Software Engineering Foundations

  • Expert-level proficiency in Java and JVM-based ecosystems.
  • Strong command of modern distributed systems design: microservices, event-driven architectures, concurrency, and fault tolerance.
  • Experience in development and operations of software in public cloud (AWS, GCP, Azure). Nice-to-have: experience with ย Google Cloud Platform (GCP)
  • Experience building highly scalable, low-latency systems for enterprise SaaS.
  • Strong understanding of API design (REST, gRPC), SDKs, and integrations with enterprise systems.
  • Proficiency with CI/CD (GitHub Actions, Jenkins, Spinnaker, etc.) and Infrastructure as Code (Terraform).

Operational Excellence

  • Deep knowledge of SRE principles: SLIs/SLOs, incident management, error budgets.
  • Experience running 247 production systems at scale, ideally in multi-region global deployments.
  • Expertise in security, privacy, and compliance relevant to CCaaS environments (SOC2, GDPR, HIPAA, FedRAMP preferred).
  • Solid grasp of network fundamentals (TCP/IP, HTTP/2/3, WebRTC basics, load balancing).
  1. People & Leadership Skills

Engineering Leadership

  • Proven ability to lead, mentor, and grow high-performing engineering teams across multiple disciplines (backend, ML, frontend, DevOps, SRE).
  • Track record of hiring top-tier engineering leaders and technologists.
  • Ability to create a culture of excellence-high velocity, high quality, and accountability.
  • Strong conflict-resolution skills; able to navigate ambiguity and align cross-functional teams.
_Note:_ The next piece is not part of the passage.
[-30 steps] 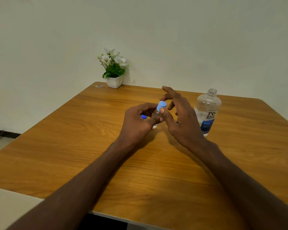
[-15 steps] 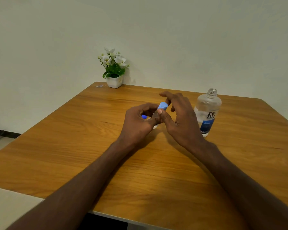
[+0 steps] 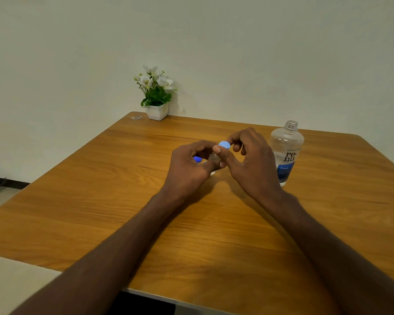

Collaboration & Communication

  • Exceptional written and verbal communication skills; able to clearly articulate vision, architecture, and trade-offs to both technical and non-technical audiences.
  • Comfortable partnering with Product, Design, Sales Engineering, Customer Success, and Executive Leadership.
  • Ability to inspire teams with a compelling technical vision and roadmap.

Customer-Centric Mindset

  • Deep empathy for customers and agents using Five9's AI products.
  • Experience engaging customers directly to gather insights and validate direction.
  • Ability to translate customer problems into clear technical strategies and roadmaps.
  1. Organizational & Strategic Skills

Vision and Strategy

  • Ability to define and execute the long-range engineering strategy.
  • Strong understanding of the AI competitive landscape; able to guide build-vs-buy decisions and partner evaluations.
  • Experience driving architectural modernization initiatives to scale AI products.

Execution & Delivery

  • Mastery of engineering execution frameworks-OKRs, agile methodologies, metrics-driven management.
  • Ability to balance innovation with reliability, velocity, and long-term maintainability.
  • Skilled in managing large, multi-quarter programs and cross-org dependencies.

Budgeting and Resource Planning

  • Proficiency with capacity planning, headcount allocation, staffing strategy, and forecasting infrastructure costs.
  • Experience negotiating vendor contracts, including AI model providers and cloud services.

Change Management

  • Ability to lead through rapid growth, shifts in technology, and organizational restructuring.
  • Experience merging teams, establishing new engineering sites, and building distributed engineering organizations.